Die ehemalige portugiesische Kolonie ist heute eines der dynamischsten Fremdenverkehrszentren Chinas. Im Mündungsdelta des Perl-Flusses stehen die Spielcasinos der Stadt und es herrscht Kolonialatmosphäre wie zu europäischen Zeiten.
Zusammen mit Hongkong war Macao einer der bekanntesten Handelskontore Asiens. Die Stadt, die 1999 zurück an China fiel und am südlichen Chinesischen Meer liegt, ist eine Halbinsel, die mit zwei Inseln verbunden ist. Sie hat ihren Ruf als Stadt des Glücksspiels bewahrt und verfügt heute über zahlreiche Casino-Hotels und Pferderennen sowie Windhundrennen, die sich für alle Arten von Wetten eignen. Mehr als 20 dieser Spieltempel machen die Reputation der Stadt aus, die eine chinesische und internationale Klientel anzieht und genauso hohe Einnahmen wie Las Vegas verzeichnet.

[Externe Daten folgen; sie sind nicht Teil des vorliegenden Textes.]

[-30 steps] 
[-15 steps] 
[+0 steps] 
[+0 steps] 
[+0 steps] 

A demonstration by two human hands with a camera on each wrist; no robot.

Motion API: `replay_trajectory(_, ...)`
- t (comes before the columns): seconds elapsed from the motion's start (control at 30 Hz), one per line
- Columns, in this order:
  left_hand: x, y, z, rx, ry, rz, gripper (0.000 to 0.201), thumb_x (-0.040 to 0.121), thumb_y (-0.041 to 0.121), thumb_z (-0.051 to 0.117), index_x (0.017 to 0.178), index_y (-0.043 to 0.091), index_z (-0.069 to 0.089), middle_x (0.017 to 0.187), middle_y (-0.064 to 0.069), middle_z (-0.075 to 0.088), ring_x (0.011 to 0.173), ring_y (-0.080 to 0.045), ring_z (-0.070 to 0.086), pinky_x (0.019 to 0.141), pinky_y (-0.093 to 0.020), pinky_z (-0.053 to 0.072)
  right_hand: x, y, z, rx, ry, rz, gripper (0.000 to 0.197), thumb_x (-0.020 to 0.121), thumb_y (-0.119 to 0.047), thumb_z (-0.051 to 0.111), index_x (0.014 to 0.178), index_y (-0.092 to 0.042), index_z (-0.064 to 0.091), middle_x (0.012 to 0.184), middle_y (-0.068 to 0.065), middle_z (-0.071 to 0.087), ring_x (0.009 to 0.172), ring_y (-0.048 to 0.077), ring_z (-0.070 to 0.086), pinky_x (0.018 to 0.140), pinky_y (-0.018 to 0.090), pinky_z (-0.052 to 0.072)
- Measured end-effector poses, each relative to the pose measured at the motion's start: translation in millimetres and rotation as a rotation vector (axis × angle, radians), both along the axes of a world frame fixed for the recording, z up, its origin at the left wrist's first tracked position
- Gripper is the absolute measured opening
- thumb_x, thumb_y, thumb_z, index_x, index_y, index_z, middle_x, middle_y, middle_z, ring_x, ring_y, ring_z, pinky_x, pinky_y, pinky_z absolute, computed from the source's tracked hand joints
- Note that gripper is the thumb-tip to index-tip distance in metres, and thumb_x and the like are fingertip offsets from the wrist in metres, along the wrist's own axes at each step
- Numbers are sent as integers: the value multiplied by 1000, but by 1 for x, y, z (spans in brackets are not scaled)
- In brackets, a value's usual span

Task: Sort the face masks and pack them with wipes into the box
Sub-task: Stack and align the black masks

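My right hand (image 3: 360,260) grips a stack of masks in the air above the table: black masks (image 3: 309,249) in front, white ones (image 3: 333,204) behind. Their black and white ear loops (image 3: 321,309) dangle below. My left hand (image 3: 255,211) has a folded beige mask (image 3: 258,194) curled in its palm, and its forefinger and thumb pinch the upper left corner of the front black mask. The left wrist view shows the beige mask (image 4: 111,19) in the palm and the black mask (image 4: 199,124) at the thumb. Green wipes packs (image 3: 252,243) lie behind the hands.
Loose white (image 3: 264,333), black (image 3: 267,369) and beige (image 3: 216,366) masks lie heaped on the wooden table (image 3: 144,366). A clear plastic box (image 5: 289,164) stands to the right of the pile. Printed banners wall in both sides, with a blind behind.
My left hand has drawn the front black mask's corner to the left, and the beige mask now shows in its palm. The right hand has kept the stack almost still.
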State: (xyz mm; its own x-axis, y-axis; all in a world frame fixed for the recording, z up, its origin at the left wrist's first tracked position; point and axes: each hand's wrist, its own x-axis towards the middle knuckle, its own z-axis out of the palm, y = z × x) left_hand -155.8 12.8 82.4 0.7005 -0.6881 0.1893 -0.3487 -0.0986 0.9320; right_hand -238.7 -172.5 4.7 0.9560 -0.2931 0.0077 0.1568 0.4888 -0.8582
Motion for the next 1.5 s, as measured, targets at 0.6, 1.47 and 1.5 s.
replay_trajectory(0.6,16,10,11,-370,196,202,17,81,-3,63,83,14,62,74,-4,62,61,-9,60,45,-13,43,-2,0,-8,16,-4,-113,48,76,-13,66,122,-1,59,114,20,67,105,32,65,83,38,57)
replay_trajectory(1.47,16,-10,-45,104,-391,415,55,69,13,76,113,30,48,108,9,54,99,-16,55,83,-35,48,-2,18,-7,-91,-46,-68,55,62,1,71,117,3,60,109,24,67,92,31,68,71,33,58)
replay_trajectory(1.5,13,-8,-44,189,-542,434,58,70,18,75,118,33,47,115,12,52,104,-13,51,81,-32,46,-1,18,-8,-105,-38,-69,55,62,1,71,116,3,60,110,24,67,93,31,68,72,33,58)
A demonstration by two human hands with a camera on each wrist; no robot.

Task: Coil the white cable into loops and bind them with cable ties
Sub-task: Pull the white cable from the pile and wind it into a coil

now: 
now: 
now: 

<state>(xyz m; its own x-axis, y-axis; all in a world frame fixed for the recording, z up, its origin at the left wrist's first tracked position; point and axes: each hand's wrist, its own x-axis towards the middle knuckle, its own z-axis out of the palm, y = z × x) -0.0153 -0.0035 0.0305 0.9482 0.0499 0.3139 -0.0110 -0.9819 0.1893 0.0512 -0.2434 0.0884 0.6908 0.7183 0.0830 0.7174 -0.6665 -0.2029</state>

Die Attraktivität der Stadt reduziert sich allerdings nicht auf die Casinos und das intensive Nachtleben. Als Bestandteil des Weltkulturerbes der UNESCO verfügt Macao über bemerkenswerte Bauwerke der Kolonial- und religiösen Architektur, die man beim Flanieren durch eine der am dichtesten bevölkerten Städten der Welt entdeckt. Zu den bemerkenswerten Gebäuden und Stätten gehören der buddhistische A Ma Tempel, das älteste Gebäude der Stadt; das Theater Dom Pedro V, 1860 von den Portugiesen errichtet; das Mauren-Viertel, der Senatsplatz im Herzen Macaos; die 1622 errichtete Kathedrale, die bedeutendste katholische Kirche der Stadt; die Ruinen der Pauluskirche; die Befestigungsmauern der Altstadt, die ab 1569 von den Portugiesen errichtet wurden; das Heilige Haus der Barmherzigkeit; das ehemalige Krankenhaus... Um einen die Stadt und die Halbinsel mit einem Blick zu erfassen, empfiehlt es sich, zur Festung von Guia als großem Klassiker zu reisen. Von hier erhält die „Ausnahmelage Macao“ ihre ganze Bedeutung.